▸ Work instruction: Please transcribe the data that follows without the pictures, keeping every word the same.

▸ Dataset excerpt:
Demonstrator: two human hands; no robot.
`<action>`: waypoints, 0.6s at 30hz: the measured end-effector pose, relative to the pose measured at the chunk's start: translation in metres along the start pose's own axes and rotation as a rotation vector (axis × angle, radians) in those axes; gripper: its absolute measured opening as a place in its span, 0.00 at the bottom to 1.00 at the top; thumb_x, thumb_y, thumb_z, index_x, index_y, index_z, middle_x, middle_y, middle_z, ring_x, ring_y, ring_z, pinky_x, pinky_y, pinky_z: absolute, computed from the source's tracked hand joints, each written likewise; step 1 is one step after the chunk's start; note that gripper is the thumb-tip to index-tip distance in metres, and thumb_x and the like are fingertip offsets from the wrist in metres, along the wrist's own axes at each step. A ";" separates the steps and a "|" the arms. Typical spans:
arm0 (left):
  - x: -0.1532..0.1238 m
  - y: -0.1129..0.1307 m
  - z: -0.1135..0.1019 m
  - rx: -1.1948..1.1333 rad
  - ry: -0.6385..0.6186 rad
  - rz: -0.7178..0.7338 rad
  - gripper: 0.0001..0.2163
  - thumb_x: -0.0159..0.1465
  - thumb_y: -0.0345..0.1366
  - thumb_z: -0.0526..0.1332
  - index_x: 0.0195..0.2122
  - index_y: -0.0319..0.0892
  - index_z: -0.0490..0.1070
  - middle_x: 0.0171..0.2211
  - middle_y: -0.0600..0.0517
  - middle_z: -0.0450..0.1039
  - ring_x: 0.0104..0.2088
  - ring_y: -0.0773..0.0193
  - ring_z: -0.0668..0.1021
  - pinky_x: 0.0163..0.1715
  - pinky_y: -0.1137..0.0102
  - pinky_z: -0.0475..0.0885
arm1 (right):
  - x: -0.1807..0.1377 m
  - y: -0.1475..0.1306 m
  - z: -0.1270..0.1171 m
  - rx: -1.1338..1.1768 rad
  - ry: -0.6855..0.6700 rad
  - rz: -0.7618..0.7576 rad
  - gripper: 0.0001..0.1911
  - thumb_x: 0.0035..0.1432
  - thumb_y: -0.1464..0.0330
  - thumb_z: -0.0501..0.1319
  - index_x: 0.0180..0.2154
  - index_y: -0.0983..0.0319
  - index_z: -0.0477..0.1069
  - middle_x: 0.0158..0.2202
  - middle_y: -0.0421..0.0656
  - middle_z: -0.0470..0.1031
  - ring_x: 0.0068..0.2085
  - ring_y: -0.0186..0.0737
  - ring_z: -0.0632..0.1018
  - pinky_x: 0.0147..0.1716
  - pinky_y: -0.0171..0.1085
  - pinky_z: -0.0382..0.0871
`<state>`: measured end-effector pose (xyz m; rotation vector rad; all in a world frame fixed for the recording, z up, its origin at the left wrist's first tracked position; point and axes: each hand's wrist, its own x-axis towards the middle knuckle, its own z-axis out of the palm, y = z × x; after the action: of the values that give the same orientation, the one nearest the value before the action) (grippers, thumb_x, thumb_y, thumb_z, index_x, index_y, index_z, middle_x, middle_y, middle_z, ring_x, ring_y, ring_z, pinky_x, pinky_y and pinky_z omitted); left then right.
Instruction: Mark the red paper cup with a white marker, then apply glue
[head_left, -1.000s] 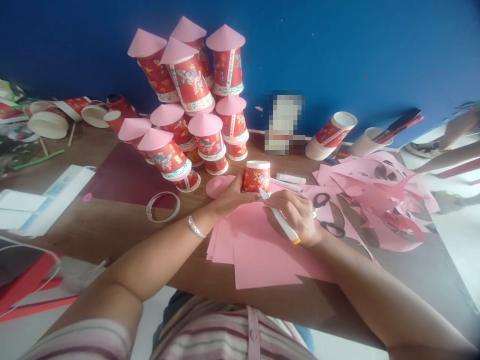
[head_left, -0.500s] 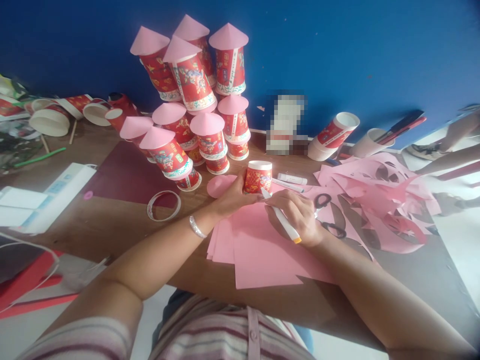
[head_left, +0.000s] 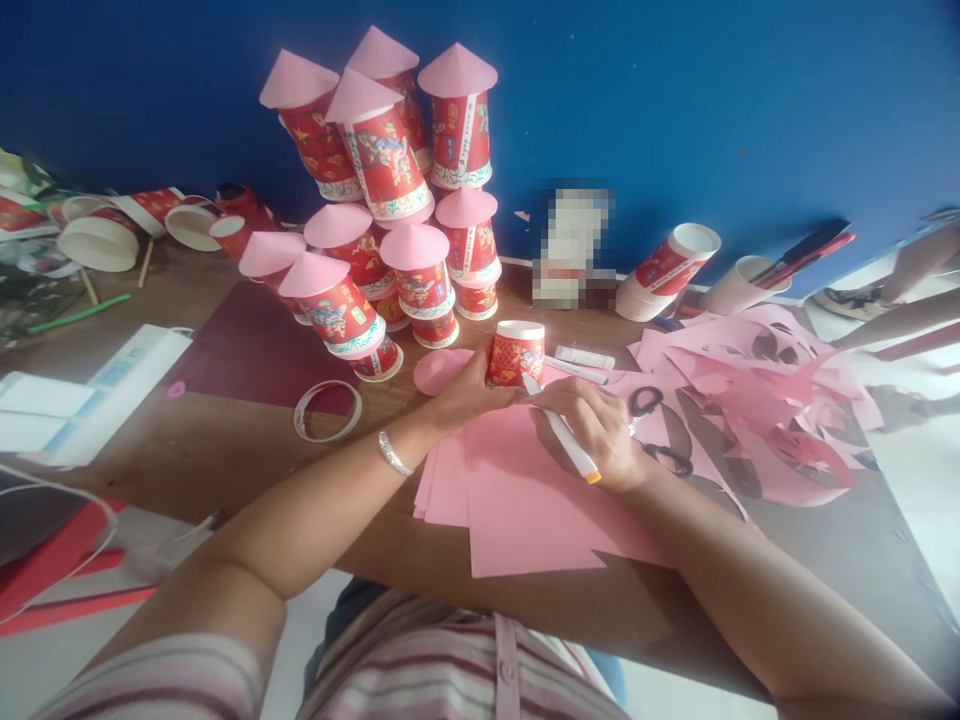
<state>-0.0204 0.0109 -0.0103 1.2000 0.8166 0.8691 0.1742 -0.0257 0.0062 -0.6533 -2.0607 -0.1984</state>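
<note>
My left hand is wrapped around a red patterned paper cup with a white band at its top, just above the pink paper. In my right hand is a white marker with a yellow end. The marker's pale tip points up at the lower edge of the cup; whether it touches is unclear. Beneath both hands lie pink paper sheets. A pink paper cone rests beside my left hand. Close to my right hand are scissors with black handles.
Several red cups with pink cone roofs stand stacked at the back left. Pink paper scraps pile up at the right. A pen cup stands by the blue wall. A cut white ring lies on the brown table.
</note>
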 end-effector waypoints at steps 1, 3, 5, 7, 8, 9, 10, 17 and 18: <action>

▸ Response box:
Demonstrator: two human hands; no robot.
`<action>`: waypoints, 0.6s at 30hz: the measured end-effector pose, relative to the pose measured at the chunk's start: translation in metres along the start pose's own axes and rotation as a rotation vector (axis × angle, radians) in those axes; gripper: its absolute measured opening as a place in its span, 0.00 at the bottom to 1.00 at the top; thumb_x, thumb_y, thumb_z, index_x, index_y, index_z, middle_x, middle_y, middle_z, ring_x, ring_y, ring_z, pinky_x, pinky_y, pinky_z: absolute, computed from the source's tracked hand joints, each written likewise; step 1 is one step after the chunk's start; note that gripper is the thumb-tip to index-tip distance in metres, and thumb_x and the like are fingertip offsets from the wrist in metres, along the wrist's own axes at each step. A ";" separates the steps and a "|" the arms. Typical spans:
arm0 (left):
  - x: -0.1532..0.1238 m
  - y: -0.1129..0.1307 m
  - z: -0.1135..0.1019 m
  - rx: -1.1948..1.1333 rad
  - ry: -0.6385..0.6186 rad
  - rz: -0.7178..0.7338 rad
  - gripper: 0.0001..0.2163
  - thumb_x: -0.0159..0.1465
  - thumb_y: -0.0345..0.1366
  - thumb_z: -0.0526..0.1332
  - index_x: 0.0195..0.2122
  - index_y: -0.0319..0.0892
  - index_z: -0.0490..0.1070
  - middle_x: 0.0171..0.2211
  - middle_y: -0.0600..0.0517
  - middle_z: -0.0450..0.1039
  - ring_x: 0.0104..0.2088
  - ring_y: -0.0773..0.0193
  - ring_z: -0.0668..0.1021
  - pinky_x: 0.0163..0.1715
  - pinky_y: -0.1137..0.0102
  - pinky_z: -0.0475..0.0885
arm1 (right):
  - x: -0.1807..0.1377 m
  - y: -0.1475..0.1306 m
  - z: -0.1270..0.1171 m
  - rx: -1.1338..1.1768 rad
  - ry: -0.6855..0.6700 rad
  - rz: -0.7618..0.7576 rad
  - gripper: 0.0001..0.1911
  - thumb_x: 0.0035..0.1432
  - thumb_y: -0.1464..0.0330
  - thumb_z: -0.0501..0.1319
  - index_x: 0.0180..0.2154
  - index_y: -0.0983..0.0319
  - index_z: -0.0477..0.1069
  - middle_x: 0.0158..0.2202
  - middle_y: -0.0421..0.0656
  - middle_z: -0.0470..0.1031
  - ring_x: 0.0068..0.2085
  - ring_y: -0.0186..0.0737
  - ring_z: -0.0632..0.1018
  - pinky_x: 0.0147..0.1716
  - pinky_y: -0.0171..0.1085
  - pinky_z: -0.0382..0.0871
`<state>`: measured end-effector pose (xyz m; rotation vector rad; all in a world frame fixed for the recording, z up, its origin at the left wrist's first tracked position; point and axes: each hand's wrist, its own x-axis towards the middle knuckle, its own z-axis out of the palm, y = z × x; after the action: of the values that give the same orientation, the one nearest the value before the action) (grippers, thumb_x, thumb_y, thumb_z, index_x, index_y, index_z, middle_x, middle_y, middle_z, ring_x, ring_y, ring_z, pinky_x, pinky_y and pinky_z omitted); left then right.
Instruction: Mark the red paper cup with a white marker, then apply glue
[head_left, -1.000s] 
[head_left, -0.500s] 
[head_left, +0.000s] 
<state>-0.0204 0.0109 -0.0103 1.2000 0.8166 0.8691 0.1742 -0.0257 0.0062 -0.6533 -2.0607 -0.1984</state>
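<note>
My left hand is wrapped around a red patterned paper cup with a white band at its top, just above the pink paper. In my right hand is a white marker with a yellow end. The marker's pale tip points up at the lower edge of the cup; whether it touches is unclear. Beneath both hands lie pink paper sheets. A pink paper cone rests beside my left hand. Close to my right hand are scissors with black handles.
Several red cups with pink cone roofs stand stacked at the back left. Pink paper scraps pile up at the right. A pen cup stands by the blue wall. A cut white ring lies on the brown table.
</note>
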 end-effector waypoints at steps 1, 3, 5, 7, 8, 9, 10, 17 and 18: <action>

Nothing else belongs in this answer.